A nova e a velha história dos corações

Publicado: 30 de setembro de 2013 por Bill em Tudo Mais

O jovem viajante não sabia ao certo como acontecera, mas ali estavam eles ao seu redor. O jovem sorriu e respondeu a pergunta de uma moça que estava a sua direita.

Ouçam só o que esse jovem tem a contar sobre o amor, a mentira e o eu.
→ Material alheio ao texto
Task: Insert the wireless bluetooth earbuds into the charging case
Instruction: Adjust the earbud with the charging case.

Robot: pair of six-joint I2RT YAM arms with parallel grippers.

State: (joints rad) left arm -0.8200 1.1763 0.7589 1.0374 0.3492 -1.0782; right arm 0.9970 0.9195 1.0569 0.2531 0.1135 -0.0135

Conta o jovem o caso de Mosca e Dora. Mosca era um rapaz interesseiro que se casou com Dora pela sua fortuna. Dora era uma senhora de 74 anos, pequena e feia. Mosca a detestava. Não podia ver aqueles passinhos de lesma com as costas curvadas, dava-lhe agonia. O lamber constante dos lábios, arre, Mosca se arrepiava só de pensar! Mas Mosca a odiava sobretudo pelas coisas que a velha o fazia sentir. Mosca enojava-se de si. Toda noite Mosca se sentia o lixo mais imundo do mundo ao lado dela. Nunca conseguia dormir. Mosca passava as noites atento a respiração da velha, sobressaltando-se toda vez que o silêncio chegava, chorando toda vez que ouvia a respiração outra vez. Ah! Como Mosca odiava aquilo! Mosca decidiu-se então por não esperar. Certa noite, encheu duas taças de vinho e em uma delas colocou um veneno caseiro. Mas, isso acontece, acontece muito, faltou a ele a coragem que se conquista com os anos e, no último instante, Mosca trocou as taças e ficou observando a velha maldita beber um ótimo e saudável vinho. Desse dia em diante tudo mudou. Mosca passou a enxergar Dora. Espantou-se com a generosidade da velha para com os criados e mesmo desconhecidos. Seus cabelos escassos e muito brancos, a pele manchada e flácida que antes lhe davam asco agora lhe despertava compaixão. O velho hábito de lamber os lábios lhe provocava risos e Mosca se pegou rindo todo bobo. Mosca surpreendeu-se por estar apaixonado. Mas a felicidade de um jovem amante dura pouco. Dora adoeceu e morreu uma semana depois. Absolutamente desolado, quando Mosca leu o testamento em que Dora lhe deixava tudo, Mosca deu um tiro na cabeça. No testamento, Dora contava que uma empregada lhe avisara do vinho envenenado e que, arruinada, Dora decidira tomar o veneno. Mas vira seu amado trocar as taças, Dora então sentiu-se feliz, deus, feliz! Mas a felicidade nessa idade é uma faca de dois gumes e Dora rapidamente se lembrou do que o amado quase fizera e destrocou as taças. Dora não viu no gesto de Mosca amor, mas covardia e decidiu que seria melhor a morte do que um amor estúpido. Ah, pobre Romeu! Dora, orgulhosa como só aqueles de almas muito velhas sabem ser, esperava que seu amado contasse a verdade, assim, de posse do veneno, poderiam fazer-lhe um antídoto, mas o jovem tolo jamais imaginou que a velha soubesse de suas intenções passadas.

Aí, o jovem viajante levanta às lágrimas:

Eis meus amigus como termina a história do amor que mente para si. Perdoem! Perdoem essas almas apaixonadas, que novas ou velhas, feridas! esquecem que estamos juntos!

O jovem então corre, temeroso de que aquelas pessoas acreditem que ele carrega a verdade.

A verdade não está em mim, amigus! Está com vocês! Eu só contei a história que ouvi dos seus corações!